**What you are asked to do:**
Whatever appears in the listing, return all of it exactly.

**Information provided:**
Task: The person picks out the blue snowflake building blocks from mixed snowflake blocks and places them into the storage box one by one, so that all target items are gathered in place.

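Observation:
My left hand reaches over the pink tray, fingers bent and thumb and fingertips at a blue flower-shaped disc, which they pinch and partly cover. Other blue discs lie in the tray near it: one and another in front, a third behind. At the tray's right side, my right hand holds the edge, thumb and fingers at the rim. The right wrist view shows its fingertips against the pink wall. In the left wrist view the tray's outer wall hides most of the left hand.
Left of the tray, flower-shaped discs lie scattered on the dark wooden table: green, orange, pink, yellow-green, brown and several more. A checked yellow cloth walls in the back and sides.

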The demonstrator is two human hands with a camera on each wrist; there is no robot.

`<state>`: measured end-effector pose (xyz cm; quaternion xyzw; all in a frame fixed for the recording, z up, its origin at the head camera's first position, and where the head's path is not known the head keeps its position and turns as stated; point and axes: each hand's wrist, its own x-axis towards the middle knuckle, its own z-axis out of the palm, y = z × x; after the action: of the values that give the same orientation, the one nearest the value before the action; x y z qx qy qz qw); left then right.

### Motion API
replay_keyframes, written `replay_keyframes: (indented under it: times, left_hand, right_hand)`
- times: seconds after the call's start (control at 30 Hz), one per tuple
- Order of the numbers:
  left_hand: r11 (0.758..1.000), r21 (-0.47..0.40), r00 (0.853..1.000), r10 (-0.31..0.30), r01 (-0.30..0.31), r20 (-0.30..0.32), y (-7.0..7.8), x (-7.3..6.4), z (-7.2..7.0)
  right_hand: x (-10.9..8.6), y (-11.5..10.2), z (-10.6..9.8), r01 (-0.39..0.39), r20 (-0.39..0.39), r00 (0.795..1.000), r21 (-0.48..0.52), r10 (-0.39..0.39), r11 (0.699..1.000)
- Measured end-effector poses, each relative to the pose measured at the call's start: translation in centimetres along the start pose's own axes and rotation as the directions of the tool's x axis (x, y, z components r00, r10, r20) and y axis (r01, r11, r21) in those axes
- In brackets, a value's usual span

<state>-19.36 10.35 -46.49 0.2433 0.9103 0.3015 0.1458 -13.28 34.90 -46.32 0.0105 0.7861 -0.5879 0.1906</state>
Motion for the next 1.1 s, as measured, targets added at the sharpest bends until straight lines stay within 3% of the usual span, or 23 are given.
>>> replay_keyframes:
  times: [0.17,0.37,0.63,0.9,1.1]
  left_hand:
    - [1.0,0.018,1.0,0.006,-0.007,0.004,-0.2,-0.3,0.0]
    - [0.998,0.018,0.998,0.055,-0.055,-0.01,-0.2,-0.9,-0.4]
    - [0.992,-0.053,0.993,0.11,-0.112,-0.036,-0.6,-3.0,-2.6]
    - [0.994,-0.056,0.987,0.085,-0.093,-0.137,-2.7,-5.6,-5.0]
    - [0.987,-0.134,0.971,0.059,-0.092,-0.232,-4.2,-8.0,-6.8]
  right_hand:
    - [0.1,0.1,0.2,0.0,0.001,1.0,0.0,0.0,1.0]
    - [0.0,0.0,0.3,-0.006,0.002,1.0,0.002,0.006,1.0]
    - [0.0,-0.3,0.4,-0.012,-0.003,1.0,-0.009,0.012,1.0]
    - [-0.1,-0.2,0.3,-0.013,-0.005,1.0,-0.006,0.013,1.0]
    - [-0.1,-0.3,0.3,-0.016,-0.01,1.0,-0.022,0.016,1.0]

**Response to the task:**
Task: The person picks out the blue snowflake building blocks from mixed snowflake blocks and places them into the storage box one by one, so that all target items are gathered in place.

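Observation:
My left hand reaches over the pink tray, fingers bent and thumb and fingertips at a blue flower-shaped disc, which they pinch and partly cover. Other blue discs lie in the tray near it: one and another in front, a third behind. At the tray's right side, my right hand holds the edge, thumb and fingers at the rim. The right wrist view shows its fingertips against the pink wall. In the left wrist view the tray's outer wall hides most of the left hand.
Left of the tray, flower-shaped discs lie scattered on the dark wooden table: green, orange, pink, yellow-green, brown and several more. A checked yellow cloth walls in the back and sides.
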
The demonstrator is two human hands with a camera on each wrist; there is no robot.

`<state>`: measured end-effector pose (xyz cm; quaternion xyzw; all in a frame fixed for the recording, z up, its origin at the head camera's first position, and where the head's path is not known the head keeps its position and turns as stated; point and axes: each hand's wrist, its own x-axis towards the middle knuckle, its own z-axis out of the palm, y = z × x; after the action: of the values that give the same orientation, the one nearest the value before the action; x y z qx qy qz qw); left then right.

### Motion API
replay_keyframes, written `replay_keyframes: (indented under it: times, left_hand, right_hand)`
- times: seconds after the call's start (control at 30 Hz), one per tuple
- Order of the numbers:
  left_hand: r11 (0.758..1.000), r21 (-0.47..0.40), r00 (0.853..1.000), r10 (-0.31..0.30), r01 (-0.30..0.31), r20 (-0.30..0.32), y (-7.0..7.8), x (-7.3..6.4), z (-7.2..7.0)
  right_hand: x (-10.9..8.6), y (-11.5..10.2), z (-10.6..9.8), r01 (-0.39..0.39), r20 (-0.39..0.39), r00 (0.795..1.000), r21 (-0.48..0.52), r10 (-0.39..0.39), r11 (0.699..1.000)
- Measured end-effector poses, each relative to the pose measured at the call's start: translation in centimetres along the start pose's own axes and rotation as the directions of the tool's x axis (x, y, z components r00, r10, r20) and y axis (r01, r11, r21) in those axes
- In brackets, a value's usual span

<state>-19.36 10.35 -46.49 0.2433 0.9103 0.3015 0.1458 -13.28 34.90 -46.32 0.0105 0.7861 -0.5879 0.1906</state>
Motion for the next 1.1 s, as measured, targets added at the sharpest bends until straight lines stay within 3% of the usual span, or 23 are given.
>>> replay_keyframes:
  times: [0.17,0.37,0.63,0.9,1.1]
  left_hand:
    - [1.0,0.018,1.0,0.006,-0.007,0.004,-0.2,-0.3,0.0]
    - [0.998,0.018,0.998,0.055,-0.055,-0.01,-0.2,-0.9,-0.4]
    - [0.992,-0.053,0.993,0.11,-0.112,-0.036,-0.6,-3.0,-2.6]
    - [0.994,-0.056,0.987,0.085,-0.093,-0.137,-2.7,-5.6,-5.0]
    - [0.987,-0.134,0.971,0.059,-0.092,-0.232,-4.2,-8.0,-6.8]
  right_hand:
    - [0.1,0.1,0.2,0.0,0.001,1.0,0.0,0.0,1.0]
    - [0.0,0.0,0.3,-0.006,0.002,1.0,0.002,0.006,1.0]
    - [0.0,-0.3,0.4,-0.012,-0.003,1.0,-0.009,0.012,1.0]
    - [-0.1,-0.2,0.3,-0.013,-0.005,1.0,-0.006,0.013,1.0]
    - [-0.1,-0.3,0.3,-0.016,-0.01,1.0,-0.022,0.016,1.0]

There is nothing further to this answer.